Arrivé à ce point des explications, deux précisions s’imposent.

1) L’assimilation de la complicité indirecte à la complicité directe ne doit pas être limitée à la seule hypothèse de la fourniture d’instructions, comme on pourrait le soutenir à la lecture de l’arrêt de 1989. Les raisons de décider sont les mêmes pour la provocation, la fourniture de moyens propres à l’action, l’aide ou l’assistance : un provocateur doit être poursuivi même si, moyennant finances, il charge un intermédiaire de recruter l’homme de main qui agira au nom du mandant ; la présence d’un tel intermédiaire ne change rien à la criminalité des agissements du provocateur. Il ne faudrait donc pas tirer de l’arrêt H... le principe d’une limitation propre à réduire l’ampleur de l’article 60 du Code pénal.

2) On dit ordinairement de la provocation, telle qu’elle est définie par l’article 60 en son alinéa 1er, qu’elle doit être « directe ». Le mot prend ici un autre sens que celui qui a été envisagé jusqu’à présent. Quand on affirme que la provocation doit être, non seulement qualifiée (c’est-à-dire résulter de dons, promesses, menaces...), individuelle (autrement dit, adressée personnellement à celui qu’on veut amener à agir), mais aussi directe, on entend par là que cette provocation doit tendre à la commission d’une infraction précise, indiquée avec une suffisante netteté à celui qui agira : le mot « directe » vise alors le point d’application de la provocation, le but final auquel il tend.

Dans la complicité de complicité, le mot « directe » désigne au contraire le lien qui unit l’activité du complice lointain avec l’infraction à commettre.

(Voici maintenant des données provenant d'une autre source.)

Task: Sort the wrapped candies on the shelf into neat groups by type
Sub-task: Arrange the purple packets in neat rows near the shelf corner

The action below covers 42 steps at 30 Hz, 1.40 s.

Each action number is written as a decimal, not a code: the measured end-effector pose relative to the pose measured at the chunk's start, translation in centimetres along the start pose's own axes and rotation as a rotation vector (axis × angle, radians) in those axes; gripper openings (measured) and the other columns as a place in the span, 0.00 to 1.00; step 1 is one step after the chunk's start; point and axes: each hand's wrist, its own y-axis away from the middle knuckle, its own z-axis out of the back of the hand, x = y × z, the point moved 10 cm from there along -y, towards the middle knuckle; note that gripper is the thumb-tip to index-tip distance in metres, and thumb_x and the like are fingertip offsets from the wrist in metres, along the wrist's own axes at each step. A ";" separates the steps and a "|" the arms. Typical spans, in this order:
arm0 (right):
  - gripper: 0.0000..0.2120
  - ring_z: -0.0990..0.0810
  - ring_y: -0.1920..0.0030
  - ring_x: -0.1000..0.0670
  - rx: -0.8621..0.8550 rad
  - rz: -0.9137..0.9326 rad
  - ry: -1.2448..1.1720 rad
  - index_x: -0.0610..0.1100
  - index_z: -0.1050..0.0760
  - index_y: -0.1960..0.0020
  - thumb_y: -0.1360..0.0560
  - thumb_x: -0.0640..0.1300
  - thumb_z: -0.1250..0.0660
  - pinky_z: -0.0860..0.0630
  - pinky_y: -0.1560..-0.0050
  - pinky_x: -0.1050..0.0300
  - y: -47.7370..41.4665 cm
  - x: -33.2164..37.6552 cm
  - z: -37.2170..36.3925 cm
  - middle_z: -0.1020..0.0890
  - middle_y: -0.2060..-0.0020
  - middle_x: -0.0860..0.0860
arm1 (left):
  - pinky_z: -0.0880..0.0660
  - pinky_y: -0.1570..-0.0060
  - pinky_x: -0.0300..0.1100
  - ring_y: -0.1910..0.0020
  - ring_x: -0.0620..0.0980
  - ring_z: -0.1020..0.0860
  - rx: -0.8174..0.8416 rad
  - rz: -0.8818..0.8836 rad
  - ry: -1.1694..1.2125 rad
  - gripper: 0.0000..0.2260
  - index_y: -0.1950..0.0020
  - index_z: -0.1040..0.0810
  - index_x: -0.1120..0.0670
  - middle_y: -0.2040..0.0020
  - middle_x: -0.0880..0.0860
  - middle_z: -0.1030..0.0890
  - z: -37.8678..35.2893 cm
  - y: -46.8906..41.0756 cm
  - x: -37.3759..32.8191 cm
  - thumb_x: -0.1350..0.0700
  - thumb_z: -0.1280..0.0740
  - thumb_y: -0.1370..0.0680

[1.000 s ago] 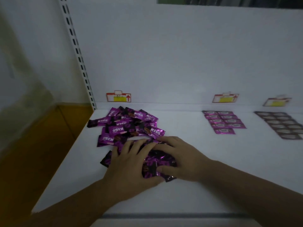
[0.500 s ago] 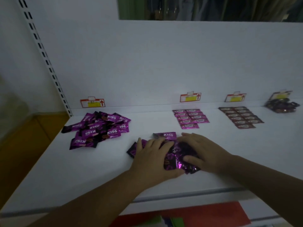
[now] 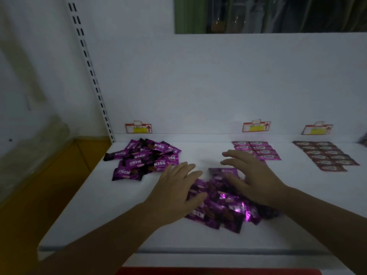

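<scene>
A loose heap of purple "KISS" candies (image 3: 224, 205) lies near the front of the white shelf (image 3: 95, 211). My left hand (image 3: 174, 193) rests flat on the heap's left side, fingers spread. My right hand (image 3: 252, 179) hovers over its right side, fingers apart, holding nothing. A second pile of the same purple candies (image 3: 145, 157) sits at the back left. A neat block of pink-purple candies (image 3: 258, 149) lies behind my right hand. Dark red candies (image 3: 325, 155) are laid in rows at the right.
Three red-and-yellow price tags (image 3: 138, 128) (image 3: 256, 127) (image 3: 317, 129) stand along the white back panel. A slotted upright (image 3: 89, 66) marks the shelf's left end, with a yellow-brown surface (image 3: 49, 175) beyond. The shelf's front lip (image 3: 198, 253) runs below my arms.
The heap under my hands has slid right, away from the left pile. My hands have since opened and spread, the right one lifting off the candies.
</scene>
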 end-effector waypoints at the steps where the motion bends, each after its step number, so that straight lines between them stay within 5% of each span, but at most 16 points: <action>1: 0.17 0.33 0.32 0.52 0.030 0.007 0.005 0.49 0.27 0.36 0.23 0.51 0.37 0.41 0.35 0.60 -1.6 0.8 -1.1 0.30 0.32 0.51 | 0.56 0.27 0.48 0.27 0.45 0.47 -0.019 0.012 0.012 0.25 0.28 0.38 0.46 0.26 0.46 0.39 0.6 0.0 1.8 0.37 0.47 0.23; 5: 0.25 0.40 0.28 0.49 0.228 0.012 0.017 0.52 0.38 0.29 0.24 0.56 0.39 0.41 0.31 0.55 -8.2 4.1 -7.3 0.41 0.26 0.49 | 0.46 0.29 0.42 0.31 0.46 0.38 -0.095 0.076 0.093 0.20 0.31 0.33 0.48 0.32 0.46 0.32 3.2 -0.3 9.2 0.47 0.39 0.22; 8: 0.29 0.44 0.26 0.45 0.273 0.039 0.020 0.53 0.42 0.26 0.24 0.60 0.40 0.43 0.29 0.49 -12.9 6.3 -10.5 0.45 0.25 0.45 | 0.38 0.31 0.46 0.35 0.46 0.33 -0.125 0.062 0.086 0.21 0.33 0.32 0.47 0.36 0.46 0.28 4.6 -1.1 13.2 0.44 0.38 0.25; 12: 0.31 0.55 0.25 0.43 0.395 -0.001 0.092 0.59 0.51 0.25 0.24 0.65 0.46 0.49 0.27 0.41 -16.6 6.5 -14.6 0.55 0.24 0.48 | 0.47 0.29 0.58 0.27 0.50 0.44 0.016 0.127 0.020 0.29 0.28 0.43 0.41 0.26 0.46 0.41 3.3 -1.9 18.1 0.34 0.44 0.26; 16: 0.31 0.40 0.29 0.46 0.455 0.044 0.028 0.54 0.49 0.25 0.23 0.63 0.47 0.41 0.29 0.47 -16.4 6.6 -16.2 0.43 0.26 0.50 | 0.62 0.32 0.62 0.25 0.51 0.63 0.181 0.172 -0.075 0.38 0.26 0.58 0.38 0.23 0.46 0.61 0.8 -2.1 21.3 0.25 0.56 0.32; 19: 0.26 0.35 0.32 0.51 0.424 0.034 0.011 0.54 0.40 0.28 0.23 0.61 0.43 0.38 0.32 0.57 -15.1 4.6 -14.6 0.36 0.29 0.53 | 0.65 0.33 0.62 0.26 0.51 0.65 0.262 0.147 -0.049 0.40 0.27 0.59 0.36 0.24 0.46 0.63 -0.4 -2.3 21.4 0.23 0.59 0.36; 24: 0.23 0.35 0.33 0.55 0.429 -0.012 0.099 0.55 0.37 0.29 0.23 0.57 0.41 0.41 0.38 0.66 -12.9 0.5 -12.4 0.34 0.30 0.55 | 0.67 0.33 0.61 0.27 0.49 0.66 0.329 0.138 -0.063 0.34 0.27 0.57 0.35 0.24 0.45 0.62 -1.7 -2.0 20.6 0.28 0.50 0.29; 31: 0.20 0.35 0.32 0.52 0.488 0.024 0.122 0.51 0.33 0.31 0.21 0.53 0.41 0.47 0.35 0.69 -11.0 -2.7 -9.6 0.32 0.31 0.52 | 0.66 0.30 0.58 0.27 0.42 0.65 0.321 0.086 -0.017 0.32 0.29 0.57 0.32 0.24 0.39 0.59 -1.6 0.5 16.4 0.28 0.50 0.30; 36: 0.19 0.39 0.32 0.59 0.366 0.036 0.074 0.54 0.31 0.34 0.23 0.57 0.41 0.48 0.35 0.69 -12.9 -1.5 -8.4 0.33 0.30 0.53 | 0.72 0.34 0.57 0.30 0.39 0.69 0.368 0.002 0.029 0.33 0.32 0.61 0.28 0.27 0.35 0.63 -2.5 2.7 12.3 0.23 0.53 0.33; 42: 0.22 0.35 0.32 0.52 0.396 0.190 0.028 0.50 0.35 0.30 0.23 0.52 0.39 0.42 0.34 0.61 -15.6 4.9 -12.2 0.33 0.30 0.52 | 0.75 0.42 0.61 0.32 0.48 0.74 0.476 -0.154 -0.032 0.33 0.33 0.66 0.28 0.32 0.39 0.71 -3.4 3.7 8.4 0.27 0.48 0.30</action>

Les réflexions qui précèdent permettent de ramener à sa juste mesure un autre arrêt récent (Crim. 1er sept. 1987, Bull.crim. n° 308), dont il serait erroné de prétendre qu’à l’inverse de la décision de 1989 il écarte la répression de la complicité de complicité. Dans cette autre espèce, le commanditaire d’un assassinat voulait distinguer, dans l’activité des deux tueurs qui avaient exécuté la victime; le rôle du fournisseur de l’arme, le seul avec lequel lui, le commanditaire, aurait été en rapport, et celui du tireur, auteur véritable et unique du crime : d’où il déduisait l’impossibilité d’être poursuivi-pour complicité de complicité. Mais l’argumentation a été écartée par la Chambre criminelle : celle-ci se retranche derrière les appréciations souveraines de la chambre d’accusation, pour qui les faits démontraient que les deux exécutants étaient co-auteurs de l’assassinat, et le commanditaire leur complice direct. La Cour de cassation ajoute - le point est important - qu’est vain le grief « d’avoir retenu contre le demandeur des faits qui constitueraient une complicité au second degré non punissable légalement ». Entendue dans son sens obvie, la formule ne signifie nullement que la complicité de complicité serait impunissable, mais bien qu’il est inutile d’en discuter en l’espèce, puisque les faits constatés sont tels que le demandeur est bel et bien un complice direct, et non un complice médiat, au second degré, comme il le soutenait. Les mots soulignés n’ont donc pas la valeur d’une affirmation de principe.

II n’existe donc point de contradiction entre l’arrêt du 1er septembre 1987 et celui du 30 mai 1989. Le premier se contente de juger suffisamment motivées les affirmations de la chambre d’accusation, tandis que le second, outre une constatation semblable, s’élève à une affirmation théorique qui méritait d’être soulignée, et qui est de nature à écarter définitivement l’affirmation, trop répandue dans la doctrine, que la jurisprudence de la Cour de cassation demeure incertaine.